Un proceso de paz incluyente es clave para el éxito de los acuerdos de paz

Colombia ha venido transitando un nuevo camino hacia la paz, a través de la solución negociada de un conflicto armado interno de más de cinco décadas. La paz es de los colombianos, pero también del mundo. Suecia no sólo ha reconocido estos esfuerzos, sino que desde hace varias décadas ha venido dando su apoyo para que se aprovechen todas las inmensas potencialidades que tiene el país y que lo hacen único en el mundo.

Por este motivo, para Suecia es muy grato apoyar y participar en la mayor congregación de laureados del premio Nobel de Paz en la historia, premio que nuestra nación orgullosamente continúa patrocinando en memoria del inventor e industrial sueco Alfred Nobel. En su testamento, Nobel se aseguró de que, entre las cinco categorías de premios otorgados a su nombre, el de la paz se le entregara “a la persona que ha hecho el mejor trabajo o la mayor cantidad de contribuciones para la fraternidad entre las naciones, la supresión o reducción de ejércitos, así como la participación y promoción de congresos de paz y derechos humanos”. El hecho de que más de 25 individuos excepcionales condecorados por esta causa se reúnan en Colombia respalda la importancia de apostarle a la construcción de paz.
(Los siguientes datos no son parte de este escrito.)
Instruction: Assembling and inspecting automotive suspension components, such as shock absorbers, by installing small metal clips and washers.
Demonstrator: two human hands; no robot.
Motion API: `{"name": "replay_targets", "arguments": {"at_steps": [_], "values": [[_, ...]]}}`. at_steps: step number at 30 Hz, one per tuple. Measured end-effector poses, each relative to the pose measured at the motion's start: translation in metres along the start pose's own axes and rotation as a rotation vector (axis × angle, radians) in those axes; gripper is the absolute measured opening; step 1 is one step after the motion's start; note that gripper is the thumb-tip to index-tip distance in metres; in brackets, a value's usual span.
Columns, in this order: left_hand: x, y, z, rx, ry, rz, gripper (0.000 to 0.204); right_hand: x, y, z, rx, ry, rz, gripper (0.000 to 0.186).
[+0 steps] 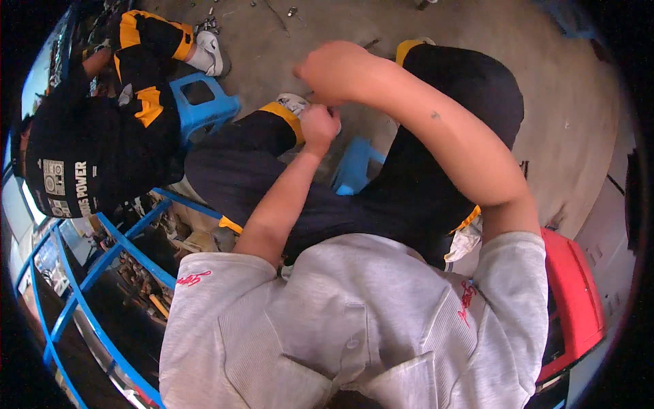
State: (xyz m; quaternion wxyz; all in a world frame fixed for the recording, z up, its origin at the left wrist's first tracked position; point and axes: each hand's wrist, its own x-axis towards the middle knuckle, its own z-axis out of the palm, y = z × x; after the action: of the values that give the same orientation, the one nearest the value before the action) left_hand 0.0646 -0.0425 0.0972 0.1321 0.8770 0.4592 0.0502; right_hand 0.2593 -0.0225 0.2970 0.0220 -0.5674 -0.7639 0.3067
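from 11 round to 3 o'clock, bare grey-brown floor (565, 123). at 6 o'clock, wearer's light grey shirt (381, 300), short sleeves, red stitching. dark trousers (235, 167) with yellow trim, knees spread to 10 and 1 o'clock. at 9 to 10 o'clock, co-worker (116, 150), black printed top, dark trousers with yellow patches. at 8 o'clock, blue metal frame (136, 250), jumble of parts behind its bars. at 4 o'clock, red object (579, 293), kind unclear. at 10 o'clock, blue stool (228, 105) beside co-worker's legs. near centre, toward 1 o'clock, second blue stool (351, 170), partly visible between wearer's legs.

right hand (328, 65) at 12 o'clock, forearm coming in from 4; fingers look curled, blurred, can't tell if clamped on anything. left hand (320, 126) just below it, also 12 o'clock, fingers bent; grip can't be told. hands close together, contact unclear. wearer's white shoe (291, 102) shows at 11 o'clock, just beside left hand in view. small metal parts (208, 24) on floor, 11 o'clock. dark spot (334, 110) at left fingertips, too small to identify.
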Motion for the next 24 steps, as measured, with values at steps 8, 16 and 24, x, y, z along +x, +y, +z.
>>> {"name": "replay_targets", "arguments": {"at_steps": [8, 16, 24], "values": [[0.022, 0.001, -0.011, -0.086, 0.032, -0.067, 0.019, -0.013, 0.003, 0.009, -0.027, 0.019, 0.023, 0.034], [0.124, -0.097, -0.023, -0.145, -0.052, -0.399, 0.029, -0.016, -0.006, 0.008, -0.009, 0.010, 0.039, 0.030], [0.130, -0.132, -0.004, -0.024, -0.131, -0.104, 0.036, -0.018, -0.005, -0.012, 0.084, 0.112, 0.037, 0.023]]}}
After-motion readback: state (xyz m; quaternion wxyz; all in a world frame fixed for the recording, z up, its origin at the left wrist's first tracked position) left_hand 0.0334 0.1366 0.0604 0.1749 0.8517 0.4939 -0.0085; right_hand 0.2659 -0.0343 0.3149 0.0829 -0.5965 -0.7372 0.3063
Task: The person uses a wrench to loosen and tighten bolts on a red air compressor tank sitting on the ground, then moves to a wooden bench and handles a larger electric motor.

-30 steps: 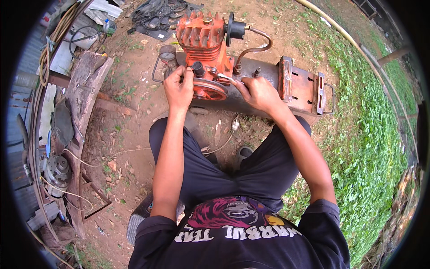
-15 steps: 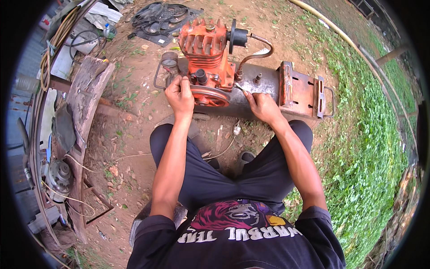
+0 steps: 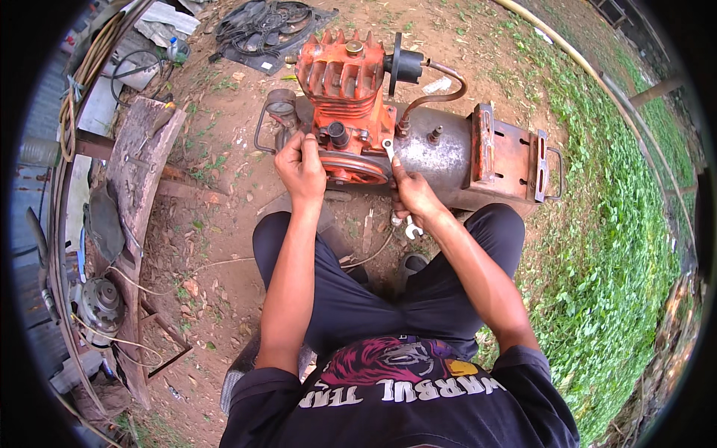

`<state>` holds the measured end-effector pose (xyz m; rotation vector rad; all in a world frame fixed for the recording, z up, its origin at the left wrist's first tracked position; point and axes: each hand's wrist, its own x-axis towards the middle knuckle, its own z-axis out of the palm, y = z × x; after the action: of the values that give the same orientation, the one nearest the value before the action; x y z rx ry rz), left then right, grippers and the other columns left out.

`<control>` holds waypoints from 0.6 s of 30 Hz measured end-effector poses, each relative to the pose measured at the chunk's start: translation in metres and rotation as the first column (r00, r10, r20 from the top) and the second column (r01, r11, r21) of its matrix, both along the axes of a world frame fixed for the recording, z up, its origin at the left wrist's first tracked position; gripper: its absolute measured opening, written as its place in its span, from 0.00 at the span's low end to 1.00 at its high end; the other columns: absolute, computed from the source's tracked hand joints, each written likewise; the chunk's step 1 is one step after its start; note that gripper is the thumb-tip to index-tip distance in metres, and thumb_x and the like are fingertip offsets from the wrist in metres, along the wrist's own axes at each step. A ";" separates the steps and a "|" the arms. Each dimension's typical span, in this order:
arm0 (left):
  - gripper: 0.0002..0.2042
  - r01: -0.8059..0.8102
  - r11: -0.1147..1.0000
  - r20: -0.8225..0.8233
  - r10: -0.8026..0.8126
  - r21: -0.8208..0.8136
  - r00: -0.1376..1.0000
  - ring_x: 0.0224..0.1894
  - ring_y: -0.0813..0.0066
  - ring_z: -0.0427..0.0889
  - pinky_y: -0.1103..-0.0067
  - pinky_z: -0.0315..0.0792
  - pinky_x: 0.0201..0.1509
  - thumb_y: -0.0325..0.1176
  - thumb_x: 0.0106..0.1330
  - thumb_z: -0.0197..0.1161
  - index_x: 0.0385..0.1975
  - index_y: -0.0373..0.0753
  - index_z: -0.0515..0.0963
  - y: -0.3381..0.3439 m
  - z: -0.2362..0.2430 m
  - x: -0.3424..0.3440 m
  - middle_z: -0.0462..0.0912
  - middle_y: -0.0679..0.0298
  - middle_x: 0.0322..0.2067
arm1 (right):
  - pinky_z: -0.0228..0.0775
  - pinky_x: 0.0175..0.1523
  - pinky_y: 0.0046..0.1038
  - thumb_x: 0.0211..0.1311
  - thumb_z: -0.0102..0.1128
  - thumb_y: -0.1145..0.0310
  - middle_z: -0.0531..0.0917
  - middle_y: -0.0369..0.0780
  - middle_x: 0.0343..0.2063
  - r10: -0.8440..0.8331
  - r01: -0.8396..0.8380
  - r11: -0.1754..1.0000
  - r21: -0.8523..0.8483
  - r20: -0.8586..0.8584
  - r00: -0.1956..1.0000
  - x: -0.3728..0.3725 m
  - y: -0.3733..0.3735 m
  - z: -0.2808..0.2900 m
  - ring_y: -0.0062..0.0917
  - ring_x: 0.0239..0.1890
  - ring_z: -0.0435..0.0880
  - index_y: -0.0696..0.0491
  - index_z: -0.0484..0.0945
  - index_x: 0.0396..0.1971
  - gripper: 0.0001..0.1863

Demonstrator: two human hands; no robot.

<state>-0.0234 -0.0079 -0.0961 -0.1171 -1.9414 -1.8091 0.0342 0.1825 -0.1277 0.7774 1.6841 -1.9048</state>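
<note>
1. Okay, from where I stand: right hand [image 3: 415, 198] closed around a combination wrench [image 3: 389, 152]; ring end sticks out above the fingers, open end pokes out below.
2. Ring end sits at the base of the orange compressor pump [image 3: 343, 86], right by the pulley [image 3: 351, 171]; cannot tell if it is on a bolt.
3. Left hand [image 3: 301, 168]: fingers curled, thumb pressed to them, at the pulley's left side. Cannot tell if anything is pinched.
4. Black cap [image 3: 338, 136] stands between the hands, nearer the left.
5. Pump body rises beyond both hands, on a grey tank [image 3: 452, 153] running past the right hand.
6. Gauge [image 3: 281, 109]: just beyond the left hand.
7. Bent metal pipe [image 3: 457, 91]: beyond the right hand.
8. Slotted rusty bracket [image 3: 515, 160]: right of the right hand.
9. Weathered plank [image 3: 138, 179]: well left of the left hand.
</note>
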 end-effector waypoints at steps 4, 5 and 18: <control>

Desde el inicio de las negociaciones previas al Acuerdo de Paz que se firmó en 2016, Suecia ha ofrecido su acompañamiento y apoyo a la implementación de los acuerdos.

Pero la paz de Colombia también significa mucho para la región. Terminará el conflicto armado más viejo del hemisferio occidental. Beneficiará la estabilidad de la seguridad latinoamericana y, algo muy novedoso, este acuerdo de paz le está dejando al mundo muchas lecciones en temas como justicia transicional o el de género.

Por eso nuestra insistencia a lo largo de las últimas décadas para que se reconociera el conflicto y se atendiera. No fue sólo un llamado desprevenido, sino un trabajo sistemático en estrategias de cooperación con líneas de trabajo específicas en temas como los derechos humanos, la justicia transicional, asuntos humanitarios, desarrollo rural, democracia, medioambiente, empresas y paz y género.

Sobre este último punto, vale la pena mencionar que Suecia es el único país del mundo con una política exterior feminista que busca que las mujeres y los hombres tengan el mismo poder para determinar su sociedad y sus propias vidas. Esta política ha fortalecido y respaldado el trabajo de la Embajada en Colombia.

No se puede dejar a la mitad de la población por fuera de decisiones que definen su futuro. No es sólo un tema de derechos, es un tema de inclusión de nuevas perspectivas en la política y en la práctica.

En este sentido, consideramos que un proceso de paz incluyente es clave para el éxito de los acuerdos de paz. La participación de la sociedad civil, y específicamente de las mujeres —quienes tradicionalmente han sido excluidas de los espacios de toma de decisiones—, no sólo permitirá alcanzar lo anterior, sino también será una herramienta para la prevención de futuros conflictos.

En Colombia, las mujeres han sido la mayoría de las víctimas sobrevivientes del conflicto interno armado. Pero no pueden ser vistas sólo como víctimas, pues también son parte de la solución. Un acuerdo de paz con un enfoque de género reconoce los efectos del conflicto interno armado en las mujeres y las incluye como parte de la solución para la construcción de paz.

Soy una embajadora de Suecia orgullosa. Puedo evidenciar que durante mis seis años en Colombia, la imagen del país en el mundo ha cambiado. Entre otras cosas, gracias al sueño de paz, que ahora se encuentra más cerca que nunca. Este anhelo hace de Colombia un país aún más incluyente, en el que actores como las mujeres y los empresarios se empoderen y sean parte de la solución para la construcción de una sociedad más democrática y en paz.

* Marie Andersson de Frutos, embajadora de Suecia en Colombia.